In [None]:
## this notebook was developed in Google Colab, and it may require some adjustments to run in other environments.

In [None]:
import torch
torch.cuda.is_available()

In [None]:
!pip install datasets transformers huggingface_hub

In [None]:
!apt-get install git-lfs

# 1. Preprocessing data

In [None]:
from datasets import load_dataset
imdb = load_dataset("imdb")

In [None]:
## subsetting for faster training and testing

In [None]:
small_train_dataset = imdb["train"].shuffle(seed=42).select([i for i in list(range(3000))])
small_test_dataset = imdb["test"].shuffle(seed=42).select([i for i in list(range(300))])

In [None]:
print(small_train_dataset)

In [None]:
## preparing data using distilBERT

from transformers import AutoTokenizer
tokenizer = AutoTokenizer.from_pretrained("distilbert-base-uncased")

In [None]:
## preparing text inputs for the models for both train and test splits using map method

def preprocess_function(examples):
  return tokenizer(examples["text"], truncation=True)

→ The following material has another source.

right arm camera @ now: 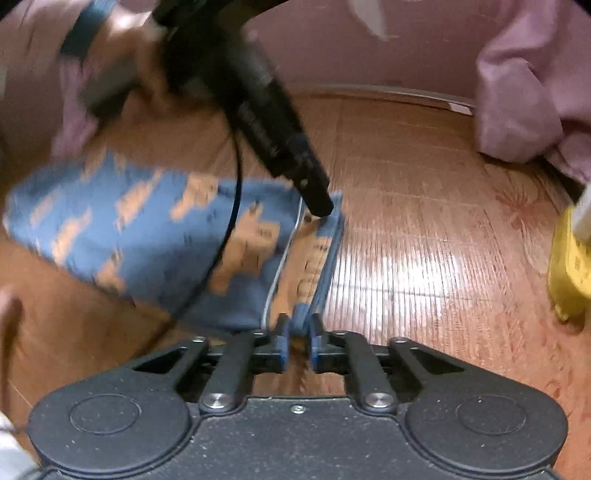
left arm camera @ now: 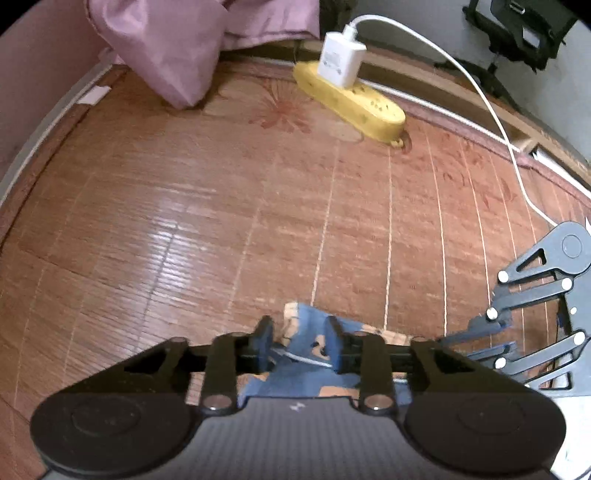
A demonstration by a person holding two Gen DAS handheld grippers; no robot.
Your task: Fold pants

tokenizer_train = small_train_dataset.map(preprocess_function, batched=True)
tokenizer_test = small_test_dataset.map(preprocess_function, batched=True)

In [None]:
## convert training samples to PyTorch tensors and concat them with correct ampunt of padding

In [None]:
from transformers import DataCollatorWithPadding

data_collator = DataCollatorWithPadding(tokenizer=tokenizer)

# 2. Training the model

In [None]:
## defining distilBERT as base model

from transformers import AutoModelForSequenceClassification

model = AutoModelForSequenceClassification.from_pretrained("distilbert-base-uncased", num_labels=2)

In [None]:
## metrices use to evaluate the fine tuned model's performance

import numpy as np
!pip install evaluate
import evaluate

def compute_metrics(eval_pred):
  accuracy_metric = evaluate.load("accuracy")
  f1_metric = evaluate.load("f1")

  logits, labels = eval_pred
  predictions = np.argmax(logits, axis=1)

  accuracy = accuracy_metric.compute(predictions=predictions, references=labels)["accuracy"]
  f1 = f1_metric.compute(predictions=predictions, references=labels, average="binary")["f1"]

  return{"accuracy": accuracy, "f1": f1}

In [None]:
## create token at huggingFace and at wandb

In [None]:
from huggingface_hub import notebook_login

notebook_login()

In [None]:
!pip install wandb
import wandb

wandb.login()

## Fine tuning distilBERT for IMDB

In [None]:
## throwing away the pretraining head of the DistilBERT model and replacing it with a classification head fine-tuned for sentiment analysis.
## This enables us to transfer the knowledge from DistilBERT to our custom model

## For training, I will be using the Trainer API, which is optimized for fine-tuning Transformers models such as DistilBERT, BERT and RoBERTa

In [None]:
from transformers import TrainingArguments, Trainer

repo_name = "finetuning-sentiment-model-3000-samples"

training_args = TrainingArguments(
    output_dir=repo_name,
    learning_rate=2e-5,
    per_device_train_batch_size=16,
    per_device_eval_batch_size=16,
    num_train_epochs=2,
    weight_decay=0.01,
    save_strategy="epoch",
    push_to_hub=True,
)

trainer = Trainer(
    model=model,
    args=training_args,
    train_dataset=tokenizer_train,
    eval_dataset=tokenizer_test,
    processing_class=tokenizer,
    data_collator=data_collator,
    compute_metrics=compute_metrics,
)

# 3. Training and testing

In [None]:
trainer.train()

In [None]:
## compute evalutaion metrics

trainer.evaluate()

{'eval_loss': 0.7492803931236267,
 'eval_accuracy': 0.8566666666666667,
 'eval_f1': 0.86084142394822,
 'eval_runtime': 5.2781,
 'eval_samples_per_second': 56.839,
 'eval_steps_per_second': 3.6,
 'epoch': 2.0}

# 4. Analyzing new data witht the model

In [None]:
## upload model on huggingface hub

trainer.push_to_hub()

In [None]:
## use our models pipeline class to analyze two new movie reviews
## and see how your model predicts its sentiment with just two lines of code

from transformers import pipeline

sentiment_model = pipeline(model="bioinfo1aditi/finetuning-sentiment-model-3000-samples")
sentiment_model(["I love this move", "This movie sucks!"])